Aux yeux de très nombreux Espagnols, c'est tout un symbole : l'un des visages de la corruption de haut niveau s'est tiré une balle en plein poumon. Alors que, mercredi, le décès du banquier Miguel Blesa, 69 ans, créait un choc dans tout le pays, les médecins légistes savent désormais que l'homme s'est suicidé avec un fusil de chasse, dans sa propriété de la province de Cordoue, en Andalousie. «Il n'a pas pu résister à la pression médiatique», a aussitôt réagi un de ses proches, établissant un parallèle entre sa mort et celle de Rita Barberá, l'ancienne maire de Valence, elle aussi décédée après avoir été poursuivie pour corruption et détournement de fonds publics.
Le 23 février, un magistrat de l’Audience nationale (tribunal spécialisé), à Madrid, avait condamné Blesa à six ans de prison ferme pour fraude financière. L’homme était aussi impliqué dans d’autres affaires, notamment un scandale de salaires gonflés au sein de Caja Madrid, la puissante caisse d’épargne dont il fut le président entre 1996 et 2009.
Favori d’Aznar
Le suicide de Miguel Blesa a les accents d’un aveu. Selon des sources judiciaires, l’homme n’avait aucune envie de continuer à supporter les sanctions judiciaires et le discrédit public. Avec sa mort volontaire, c’est toute une page d’impunité et de passe-droits qui se tourne.

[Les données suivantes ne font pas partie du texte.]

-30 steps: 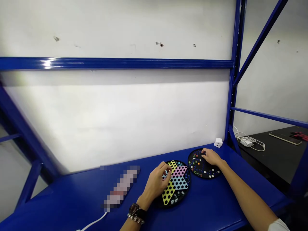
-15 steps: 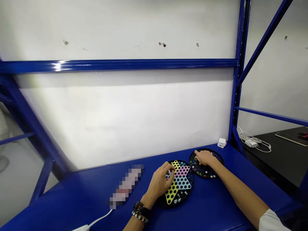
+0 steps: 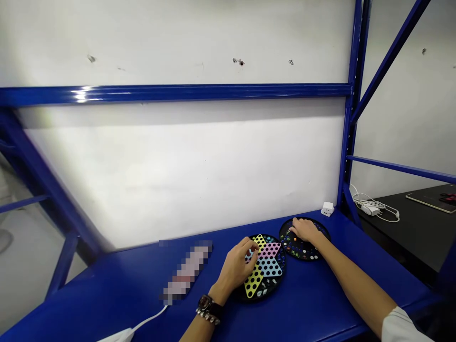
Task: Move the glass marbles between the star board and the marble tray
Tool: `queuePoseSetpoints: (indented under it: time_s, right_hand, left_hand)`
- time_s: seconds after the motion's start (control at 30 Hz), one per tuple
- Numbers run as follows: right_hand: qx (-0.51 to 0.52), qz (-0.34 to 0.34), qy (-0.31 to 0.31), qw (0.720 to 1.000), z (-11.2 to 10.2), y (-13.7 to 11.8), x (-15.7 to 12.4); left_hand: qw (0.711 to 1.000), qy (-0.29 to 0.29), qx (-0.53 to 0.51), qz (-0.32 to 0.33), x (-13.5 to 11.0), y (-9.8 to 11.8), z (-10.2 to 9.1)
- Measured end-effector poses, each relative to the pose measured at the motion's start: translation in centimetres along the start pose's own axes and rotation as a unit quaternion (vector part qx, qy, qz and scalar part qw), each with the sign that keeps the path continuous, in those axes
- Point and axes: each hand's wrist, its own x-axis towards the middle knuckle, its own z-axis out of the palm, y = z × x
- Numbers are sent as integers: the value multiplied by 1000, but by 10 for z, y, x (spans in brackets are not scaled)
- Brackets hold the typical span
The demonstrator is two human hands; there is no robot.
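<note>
A round black Chinese checkers board point(image 3: 254, 280) carries a star of yellow, pink and light blue with rows of holes, and glassy marbles lie along its rim. Over the star's left side is my left hand point(image 3: 237, 263), its fingers curled towards the thumb; anything between the tips is too small to make out. My right hand point(image 3: 305, 230) reaches over a second round black tray point(image 3: 302, 244), which holds scattered marbles in blue, green, white and orange. Its fingers are drawn together, pointing down at the tray's left part, and what they pinch, if anything, is hidden.
Both boards stand on a blue table point(image 3: 124, 285). A blurred-out oblong item point(image 3: 188, 270) lies to the left, near a white cable point(image 3: 149, 320). A white charger cube point(image 3: 327, 209) sits at the back right, and blue frame bars point(image 3: 178, 93) cross the white wall behind.
My right hand has shifted slightly right over the tray, with its fingers drawn in. My left hand stays over the star. The whole view has moved a little.
</note>
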Motion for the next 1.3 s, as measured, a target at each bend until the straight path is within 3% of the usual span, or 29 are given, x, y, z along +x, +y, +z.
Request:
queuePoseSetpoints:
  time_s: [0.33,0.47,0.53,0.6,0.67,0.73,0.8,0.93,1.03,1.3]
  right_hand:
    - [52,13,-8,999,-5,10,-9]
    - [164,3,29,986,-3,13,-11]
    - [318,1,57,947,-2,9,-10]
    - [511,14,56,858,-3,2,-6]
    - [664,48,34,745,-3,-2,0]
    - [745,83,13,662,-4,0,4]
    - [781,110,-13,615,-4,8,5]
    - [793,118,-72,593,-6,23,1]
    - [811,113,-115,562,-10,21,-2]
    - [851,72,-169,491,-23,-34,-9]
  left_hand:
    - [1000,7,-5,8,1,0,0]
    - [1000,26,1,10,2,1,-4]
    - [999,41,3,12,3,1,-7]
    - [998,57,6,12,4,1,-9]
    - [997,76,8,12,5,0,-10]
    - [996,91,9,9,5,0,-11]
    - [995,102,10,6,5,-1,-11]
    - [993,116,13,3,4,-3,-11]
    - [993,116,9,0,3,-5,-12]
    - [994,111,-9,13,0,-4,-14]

Ce diplômé en droit originaire de Linares, en Andalousie, était un des favoris de José María Aznar, le chef du gouvernement conservateur espagnol entre 1996 et 2004. Il avait connu une ascension vertigineuse, en prenant les manettes de la caisse d’épargne Caja Madrid, une des principales entités bancaires du pays.
Lorsque l’argent coulait à flots, avant le krach immobilier, Miguel Blesa incarnait le succès d’un banquier ayant fait de Caja Madrid un symbole de la puissance financière espagnole. La chute fut brutale : avec la crise économique de 2008, le pays se rend compte que ses caisses d’épargne ont dépensé l’argent public sans limites, et que leurs dirigeants se sont enrichis alors qu’ils savaient que la faillite était imminente. L’héritage de Miguel Blesa, puis de son compère Rodrigo Rato (qui fut président du FMI), fut catastrophique pour Caja Madrid : pour lui éviter la banqueroute, l’Etat doit procéder en 2012 au plus grand sauvetage financier de l’histoire récente, mobilisant 22,4 milliards d’euros.
Safaris, prostituées…
C’est l’affaire des «tarjetas black» qui rattrapera Blesa et montrera qu’il était au centre d’un système de détournements de fonds à son profit et celui des autres dirigeants de Caja Madrid, rebaptisée depuis Bankia. Ce qui ne l’avait pas empêché de bénéficier, lors de son départ, d’une indemnité de 28 millions d’euros. Les «tarjetas black» étaient des cartes de crédit professionnelles que leurs détenteurs utilisaient sans frein pour des dépenses excessives : safaris, restaurants et hôtels de luxe, prostituées, vêtements… A lui seul, Miguel Blesa, d’après un document rendu public, avait dépensé 76 000 euros rien qu’en hôtels. Au total, la justice a chiffré à 12 millions d’euros la facture globale des «caprices» que se permettaient les dirigeants de la caisse d’épargne grâce à ces cartes.
Avec le suicide du banquier, les poursuites pénales s’arrêtent bien entendu contre Miguel Blesa, mais ses descendants devront faire face aux responsabilités civiles. Il sera incinéré ce vendredi à Linares, dans l’intimité. Aucun membre du Parti populaire, au pouvoir, ni aucune personnalité du monde des affaires ou de la banque n’a souhaité faire de déclarations quant à cette mort tragique.